Keefer, who thought Dennis deserved a Nobel prize for his real-world work in harnessing volatility in his trading models, lamented the allocations aspect of the program: “You’ve got somebody that’s g
ot an awesome trading system and he’s following really rigidly good protocols about trend trading and then he just literally blows it up on asset allocation.”
It was DeNardo, however, who got punished for questioning allocations—he got cut from the program. Dennis interpreted his letter as trying to make excuses for his losses. DeNardo said he followed the rules, but not always: “I remembered buying sugar when I should have been selling it. I just said, heck, ‘I’ll buy some.’ Well, I get called in for that. ‘You shouldn’t do that. It’s counter trend.’ Well, I never did it again. Let me tell you, they knew what you were doing.”
The Memo
While Dennis and Eckhardt always knew what the Turtles were doing, it turned out that the two mentors didn’t always know what they were doing. During all that downtime of waiting for the markets to trend, four Turtles from the second class (Tom Shanks, Paul Rabar, Erle Keefer, and Jiri “George” Svoboda) formed a small group to do trading research. They wanted to validate their rules instead of just playing by them.

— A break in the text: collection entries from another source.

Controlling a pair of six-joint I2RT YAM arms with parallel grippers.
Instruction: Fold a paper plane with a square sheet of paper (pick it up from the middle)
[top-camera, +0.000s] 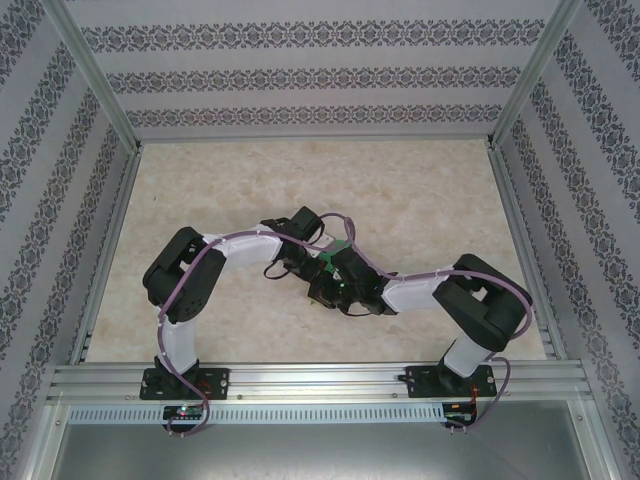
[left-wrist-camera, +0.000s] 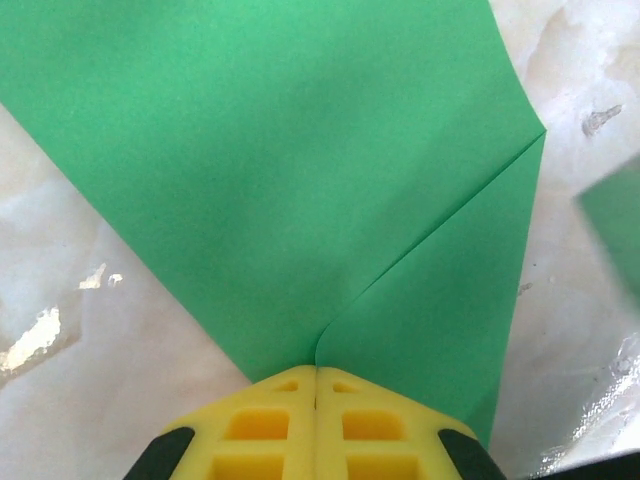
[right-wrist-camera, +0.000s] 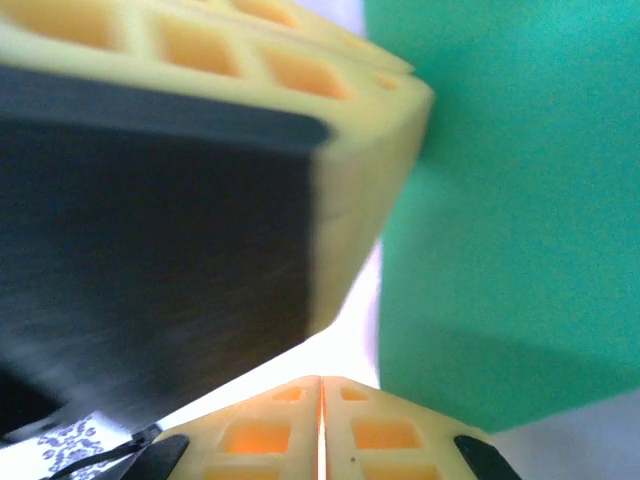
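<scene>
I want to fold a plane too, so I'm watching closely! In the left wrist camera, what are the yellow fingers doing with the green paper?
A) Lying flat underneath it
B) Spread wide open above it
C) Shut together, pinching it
C: in the left wrist view the left gripper has its yellow fingers pressed together with no gap, and the green paper comes out from between their tips, a fold line starting right there.

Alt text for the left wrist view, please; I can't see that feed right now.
The yellow left pincer is shut on the bright-green paper at bottom centre. The paper fans upward, a flap's edge running from the grip to a sharp corner at upper right. Pale marbled table shows on either side.
</scene>
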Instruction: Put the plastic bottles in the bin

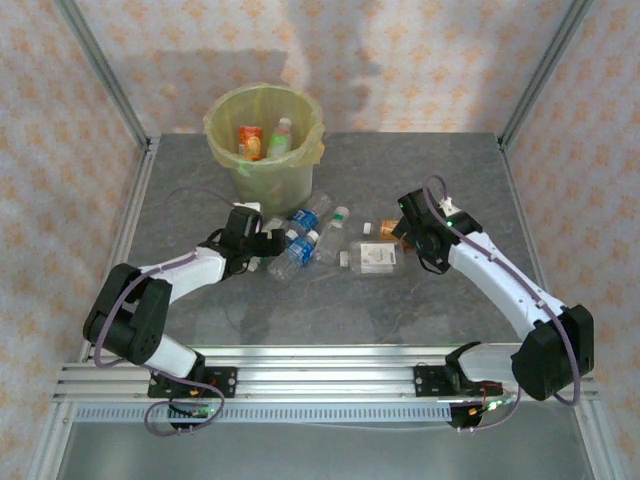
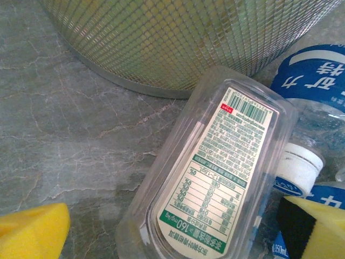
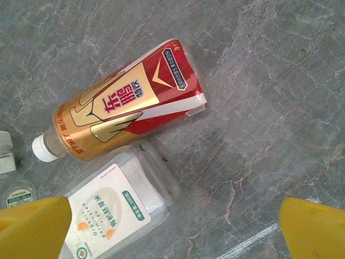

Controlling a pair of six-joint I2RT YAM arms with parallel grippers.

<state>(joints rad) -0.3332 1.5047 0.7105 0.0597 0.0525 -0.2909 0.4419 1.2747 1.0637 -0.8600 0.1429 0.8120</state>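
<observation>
Hovering the left hand (image 1: 266,244), spread apart, over a clear bottle (image 2: 215,172) at six o'clock of the bin (image 1: 265,185) and the right hand (image 1: 403,230), spread apart, over a red bottle (image 3: 124,102) at four o'clock.

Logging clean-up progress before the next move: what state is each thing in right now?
bin, upright, at least two bottles inside
red-and-gold bottle, lying on the table, capped
white-label bottle, lying beside it
square clear bottle, lying by the bin, not gripped
left gripper, open, fingers either side of the square clear bottle
right gripper, open, empty
</observation>
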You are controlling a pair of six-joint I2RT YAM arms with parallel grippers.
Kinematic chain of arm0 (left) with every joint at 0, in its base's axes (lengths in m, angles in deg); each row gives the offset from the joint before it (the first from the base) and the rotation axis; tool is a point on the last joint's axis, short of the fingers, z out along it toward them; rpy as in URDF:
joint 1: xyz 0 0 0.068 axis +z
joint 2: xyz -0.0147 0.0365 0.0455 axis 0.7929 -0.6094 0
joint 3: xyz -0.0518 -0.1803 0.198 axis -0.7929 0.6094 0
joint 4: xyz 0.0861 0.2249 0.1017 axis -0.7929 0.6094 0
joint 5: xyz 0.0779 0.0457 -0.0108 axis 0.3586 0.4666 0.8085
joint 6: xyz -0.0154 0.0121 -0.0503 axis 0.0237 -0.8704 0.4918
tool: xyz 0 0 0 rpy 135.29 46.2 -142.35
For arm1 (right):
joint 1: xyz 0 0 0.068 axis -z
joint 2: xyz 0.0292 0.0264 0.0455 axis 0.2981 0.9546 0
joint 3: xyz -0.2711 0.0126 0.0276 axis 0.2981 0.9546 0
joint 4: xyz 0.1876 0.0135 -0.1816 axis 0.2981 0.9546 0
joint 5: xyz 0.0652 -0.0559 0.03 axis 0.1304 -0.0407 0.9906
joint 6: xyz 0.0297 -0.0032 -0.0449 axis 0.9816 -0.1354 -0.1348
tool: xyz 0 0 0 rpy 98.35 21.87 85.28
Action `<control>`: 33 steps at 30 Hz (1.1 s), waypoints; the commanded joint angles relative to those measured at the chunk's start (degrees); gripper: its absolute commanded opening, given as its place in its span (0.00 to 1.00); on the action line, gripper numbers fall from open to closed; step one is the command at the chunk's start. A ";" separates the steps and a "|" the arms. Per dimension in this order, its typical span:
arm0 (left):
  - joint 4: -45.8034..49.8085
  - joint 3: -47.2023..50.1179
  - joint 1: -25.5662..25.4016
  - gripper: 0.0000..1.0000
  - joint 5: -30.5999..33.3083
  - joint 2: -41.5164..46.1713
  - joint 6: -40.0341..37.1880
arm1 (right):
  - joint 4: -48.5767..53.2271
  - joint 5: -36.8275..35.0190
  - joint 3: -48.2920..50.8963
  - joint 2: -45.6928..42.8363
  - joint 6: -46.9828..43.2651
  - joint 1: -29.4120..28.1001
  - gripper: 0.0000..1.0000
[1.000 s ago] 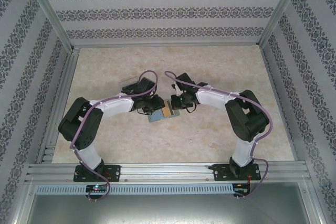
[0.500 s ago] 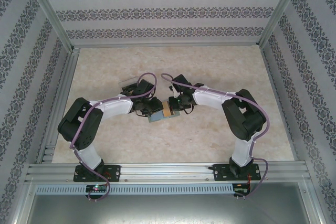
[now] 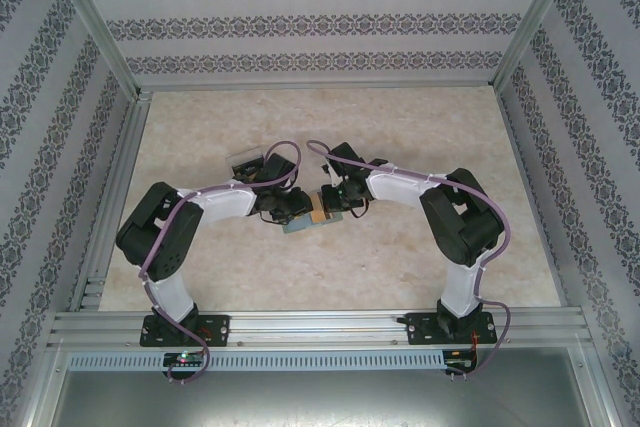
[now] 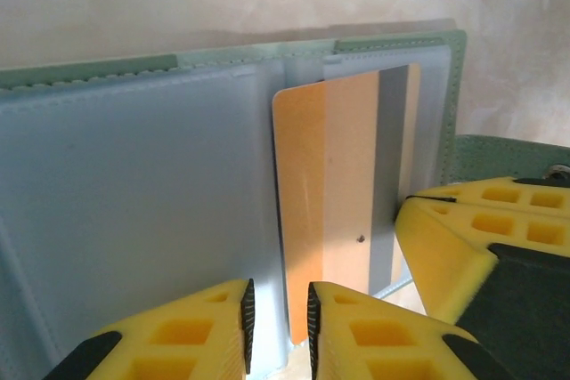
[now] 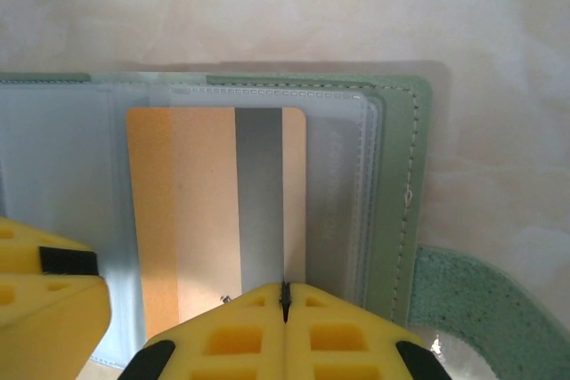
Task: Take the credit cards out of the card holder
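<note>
From my station I see the pale table (image 3: 400, 257) with both arms bent inward to meet near its middle, the left arm (image 3: 220, 199) and the right arm (image 3: 400, 185) almost nose to nose over the holder (image 3: 298, 227). A clear tray (image 3: 245, 159) lies just behind the left arm's wrist. The holder lies open and flat on the table, its blue-grey lining up and its green edge and closing tab (image 5: 481, 309) out to the right. An orange card (image 5: 187, 211) with a grey stripe sits in the holder's right-hand sleeve, partly under the clear pocket, with its near end poking out toward the hands. My right hand (image 5: 285, 295) is closed, fingertips pressed together right at the card's near edge on the grey stripe; I cannot tell whether the card is pinched between them. My left hand (image 4: 278, 327) sits at the holder's near edge with its fingers a narrow gap apart, the card's corner and the lining showing in that gap; I cannot tell whether it grips anything.
</note>
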 commanded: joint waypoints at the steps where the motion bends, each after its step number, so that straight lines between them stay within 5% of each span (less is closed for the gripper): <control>1: -2.25 -0.04 0.37 0.25 -1.27 -0.97 0.55 | 0.81 -0.10 1.34 1.52 -0.26 0.27 0.04; 33: 4.13 -3.51 -0.20 0.22 0.16 -5.05 0.44 | 0.59 1.39 0.73 1.77 -0.12 0.00 0.04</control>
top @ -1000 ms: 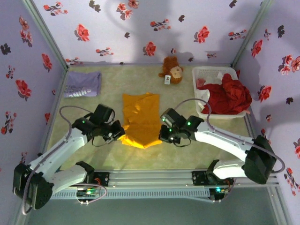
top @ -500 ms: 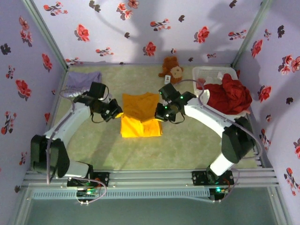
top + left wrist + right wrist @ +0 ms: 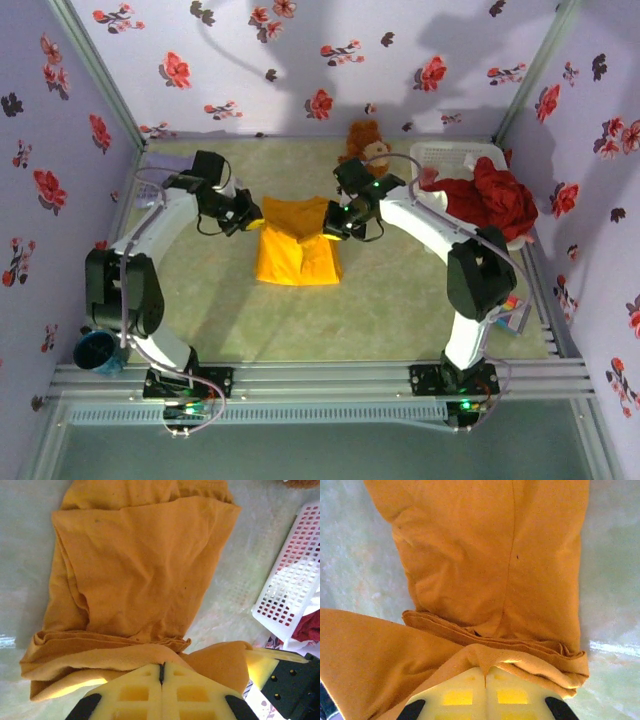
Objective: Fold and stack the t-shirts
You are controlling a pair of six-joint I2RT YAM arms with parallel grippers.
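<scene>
The orange-yellow t-shirt lies in the middle of the table, folded over on itself. My left gripper is shut on its far left corner, and my right gripper is shut on its far right corner. In the left wrist view the jaws pinch a hem of orange cloth over the layers below. The right wrist view has the same: jaws closed on a fold above the shirt. The lavender t-shirt lies at the far left, mostly hidden behind my left arm.
A white slatted basket at the far right holds red clothes; it also appears in the left wrist view. A brown plush toy sits by the back wall. Floral walls close in three sides.
Both grippers have carried the shirt's near edge away from the arm bases toward the far end, laying it over the rest. The shirt now looks shorter and thicker.
</scene>
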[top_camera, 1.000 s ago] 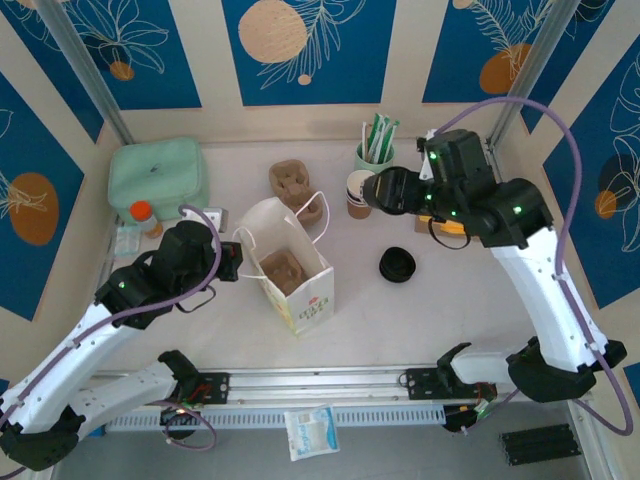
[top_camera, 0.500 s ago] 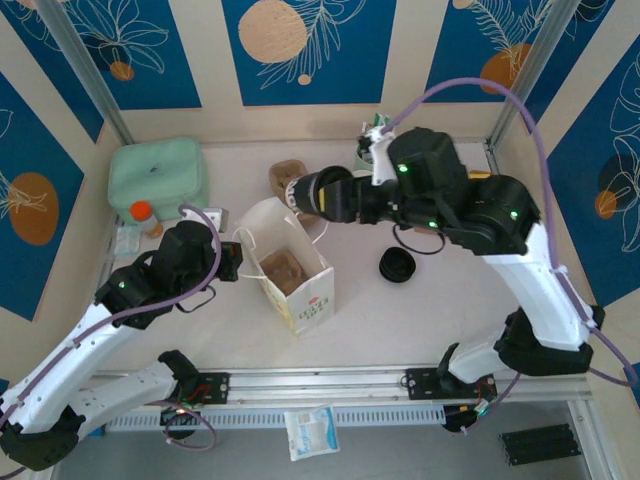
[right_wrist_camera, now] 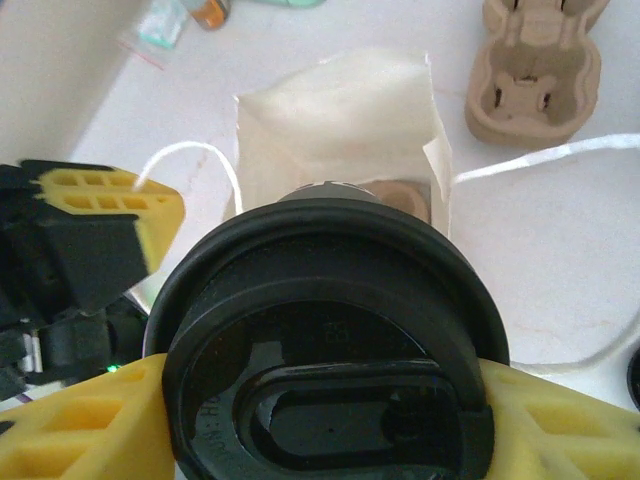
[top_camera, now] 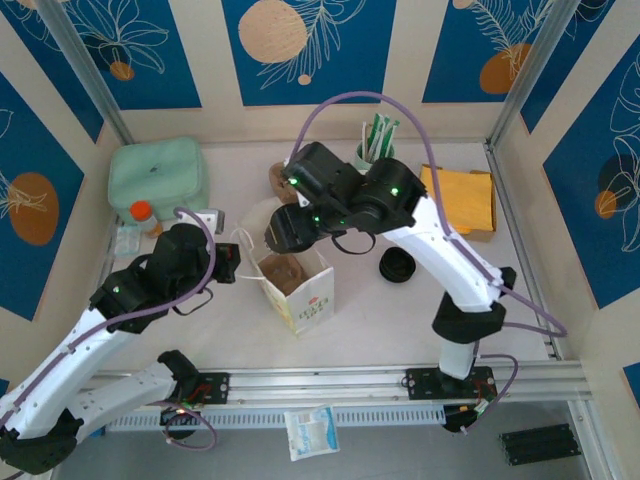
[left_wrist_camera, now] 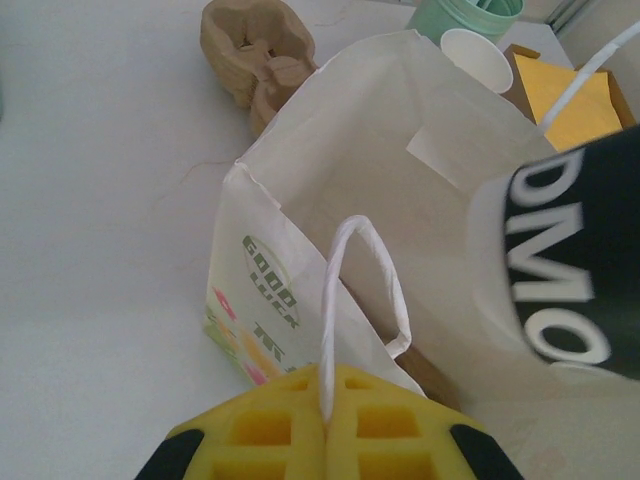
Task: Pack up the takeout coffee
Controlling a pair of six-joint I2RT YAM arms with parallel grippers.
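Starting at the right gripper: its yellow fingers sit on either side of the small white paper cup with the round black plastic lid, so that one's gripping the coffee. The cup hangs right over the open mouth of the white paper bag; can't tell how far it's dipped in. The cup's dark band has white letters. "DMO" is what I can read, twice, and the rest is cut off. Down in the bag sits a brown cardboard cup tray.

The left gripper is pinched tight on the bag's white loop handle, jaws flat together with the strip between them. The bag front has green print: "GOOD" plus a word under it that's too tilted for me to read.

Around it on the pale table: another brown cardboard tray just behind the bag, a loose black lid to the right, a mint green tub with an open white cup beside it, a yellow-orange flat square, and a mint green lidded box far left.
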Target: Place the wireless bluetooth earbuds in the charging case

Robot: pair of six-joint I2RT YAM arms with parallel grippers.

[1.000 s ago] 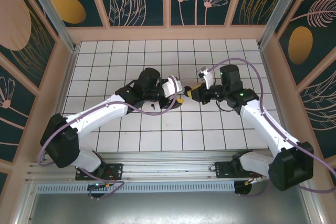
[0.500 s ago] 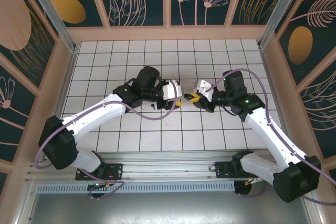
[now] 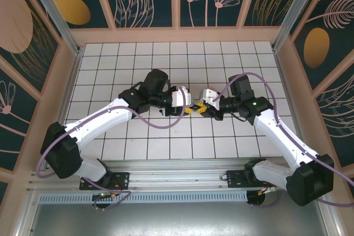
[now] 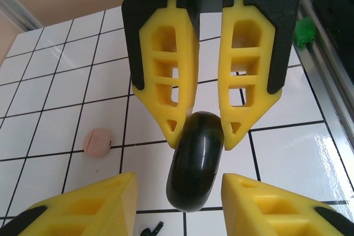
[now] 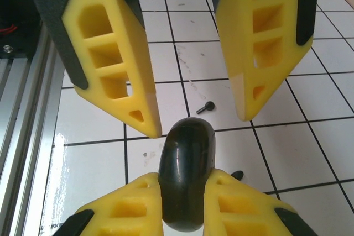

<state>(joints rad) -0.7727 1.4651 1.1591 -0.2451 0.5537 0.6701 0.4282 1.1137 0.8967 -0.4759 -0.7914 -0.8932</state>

While the rest of the Turtles may have been reading the sports pages and playing Ping-Pong, this group spent their time building a systems testing platform. Doing that took them a year. The results of their research project shook the program. They determined that Dennis had everyone taking far too much risk.
The Turtles had all been trading according to rules taught by Dennis and Eckhardt and were making millions, but the research team, using original Apple computers, blended the S1 and S2 trading systems (see chapters 4 and 5) together and found that instead of a worst-case -50 percent drawdown, they were consistently getting a worst-case -80 percent drawdown.
Paul Rabar intuitively figured out the problem occurred when both systems (S1 and S2) got the entry breakout signal at the same time. At that moment they were putting on too much risk.
Dale Dellutri had somewhat arrogantly always said to the Turtles, “If you guys ever invent anything bring it to us.” Dellutri was clear that he never really expected that to happen, so turning over this new research was going to be a delicate matter. Dennis and Eckhardt’s attitude was, “We know this trading cave, and we know it better than anyone else.” And given the success they had had, why not think that way?
However, the research team had determined the guys in the cave were off by a factor of 100 percent, and they told Dellutri. Soon afterward, Dellutri came out and ordered everyone to reduce their position sizes by 50 percent going forward.
On the heels of Dellutri’s order came the official memo from Dennis dated April 23, 1986. It said:
Real-world drawdowns far in excess of theoretically expected values have caused us to reassess the linkage between theory and fact regarding how big to trade. It seems that we have misconstrued the theoretical data so that you have been trading as much as twice as big as we thought. The good news is that this has been true throughout the whole trading program—your profits were doubled, but at the cost of a doubling of the risk. We must be living right.9
Dennis went on to reiterate what Dellutri had already told them: They would soon have to cut back their trading by 50 percent. He wanted to turn the Turtles’ risk-taking back to what they expected it to be when they started the program. While this order did not change the rules for the Turtles, it meant they would be trading less money now. Instead of trading a $1 million account, they now traded that account as if it were a $500,000 account. Essentially, they were just massively de-leveraged.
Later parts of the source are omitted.